Task objective
After locating the line that contains "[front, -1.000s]" in the data below, set down exactly that line and each one after it through the line that contains "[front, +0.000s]", and nothing more.

Provided records
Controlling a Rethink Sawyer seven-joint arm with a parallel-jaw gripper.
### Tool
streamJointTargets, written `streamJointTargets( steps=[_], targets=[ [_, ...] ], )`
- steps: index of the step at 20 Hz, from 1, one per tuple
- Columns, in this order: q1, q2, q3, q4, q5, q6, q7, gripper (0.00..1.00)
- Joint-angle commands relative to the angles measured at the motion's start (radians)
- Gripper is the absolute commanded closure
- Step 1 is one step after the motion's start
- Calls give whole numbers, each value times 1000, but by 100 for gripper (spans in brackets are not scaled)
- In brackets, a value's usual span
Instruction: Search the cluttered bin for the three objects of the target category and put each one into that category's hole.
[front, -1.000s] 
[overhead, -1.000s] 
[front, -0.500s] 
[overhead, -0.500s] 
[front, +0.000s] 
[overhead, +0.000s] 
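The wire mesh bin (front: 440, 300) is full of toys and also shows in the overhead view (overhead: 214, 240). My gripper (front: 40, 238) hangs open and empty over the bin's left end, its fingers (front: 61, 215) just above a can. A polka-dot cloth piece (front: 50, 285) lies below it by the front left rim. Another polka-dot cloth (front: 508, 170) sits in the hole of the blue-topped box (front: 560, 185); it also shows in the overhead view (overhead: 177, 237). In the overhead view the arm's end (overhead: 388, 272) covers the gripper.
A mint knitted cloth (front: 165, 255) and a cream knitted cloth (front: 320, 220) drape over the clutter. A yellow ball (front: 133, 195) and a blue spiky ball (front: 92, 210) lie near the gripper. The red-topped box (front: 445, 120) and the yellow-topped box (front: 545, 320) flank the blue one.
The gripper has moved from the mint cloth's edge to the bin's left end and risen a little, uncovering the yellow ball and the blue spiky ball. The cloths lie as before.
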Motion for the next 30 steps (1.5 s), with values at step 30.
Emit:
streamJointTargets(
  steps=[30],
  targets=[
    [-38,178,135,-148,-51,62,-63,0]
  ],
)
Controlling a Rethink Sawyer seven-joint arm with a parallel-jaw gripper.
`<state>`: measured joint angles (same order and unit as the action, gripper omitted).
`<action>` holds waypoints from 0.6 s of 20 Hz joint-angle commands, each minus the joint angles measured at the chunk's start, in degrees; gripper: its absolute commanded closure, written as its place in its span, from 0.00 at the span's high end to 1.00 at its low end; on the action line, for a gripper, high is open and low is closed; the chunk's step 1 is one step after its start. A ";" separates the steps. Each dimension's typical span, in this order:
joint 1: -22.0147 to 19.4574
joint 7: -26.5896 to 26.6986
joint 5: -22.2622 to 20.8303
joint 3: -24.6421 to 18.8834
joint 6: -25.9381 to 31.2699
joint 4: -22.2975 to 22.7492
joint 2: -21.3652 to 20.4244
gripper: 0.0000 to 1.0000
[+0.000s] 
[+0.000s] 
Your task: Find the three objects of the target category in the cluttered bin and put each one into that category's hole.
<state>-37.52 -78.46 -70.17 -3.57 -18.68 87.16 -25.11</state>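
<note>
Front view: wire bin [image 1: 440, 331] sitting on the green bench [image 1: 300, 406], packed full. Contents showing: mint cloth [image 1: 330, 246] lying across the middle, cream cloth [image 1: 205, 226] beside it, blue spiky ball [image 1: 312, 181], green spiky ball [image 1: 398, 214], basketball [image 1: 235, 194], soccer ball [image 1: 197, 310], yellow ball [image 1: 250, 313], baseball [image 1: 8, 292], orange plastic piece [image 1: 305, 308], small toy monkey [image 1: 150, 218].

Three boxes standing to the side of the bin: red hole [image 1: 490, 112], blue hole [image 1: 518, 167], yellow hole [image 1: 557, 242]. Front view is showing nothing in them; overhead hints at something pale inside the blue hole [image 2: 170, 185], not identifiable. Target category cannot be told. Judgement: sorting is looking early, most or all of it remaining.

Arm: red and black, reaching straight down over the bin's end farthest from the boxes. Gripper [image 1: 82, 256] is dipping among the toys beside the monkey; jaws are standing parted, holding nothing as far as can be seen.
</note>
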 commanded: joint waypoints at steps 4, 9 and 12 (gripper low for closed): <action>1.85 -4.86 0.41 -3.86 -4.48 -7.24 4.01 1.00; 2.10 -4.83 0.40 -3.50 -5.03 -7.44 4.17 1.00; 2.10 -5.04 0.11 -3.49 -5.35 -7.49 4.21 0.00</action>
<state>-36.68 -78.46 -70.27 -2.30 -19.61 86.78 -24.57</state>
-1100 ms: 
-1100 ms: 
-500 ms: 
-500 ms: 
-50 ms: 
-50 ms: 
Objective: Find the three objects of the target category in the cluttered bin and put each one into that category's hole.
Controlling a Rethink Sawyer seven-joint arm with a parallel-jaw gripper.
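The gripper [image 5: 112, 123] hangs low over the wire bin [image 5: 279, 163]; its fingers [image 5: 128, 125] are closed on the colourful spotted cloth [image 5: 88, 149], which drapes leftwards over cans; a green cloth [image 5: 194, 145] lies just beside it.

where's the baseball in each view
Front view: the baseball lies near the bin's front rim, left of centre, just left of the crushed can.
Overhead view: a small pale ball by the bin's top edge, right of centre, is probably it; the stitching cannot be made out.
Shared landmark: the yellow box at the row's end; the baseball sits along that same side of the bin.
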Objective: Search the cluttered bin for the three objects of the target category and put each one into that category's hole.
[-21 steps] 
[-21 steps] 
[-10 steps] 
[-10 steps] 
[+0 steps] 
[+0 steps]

Written solution
[front, -1.000s] 
[overhead, -1.000s] 
[front, -0.500s] 
[overhead, -0.500s] 
[front, +0.000s] 

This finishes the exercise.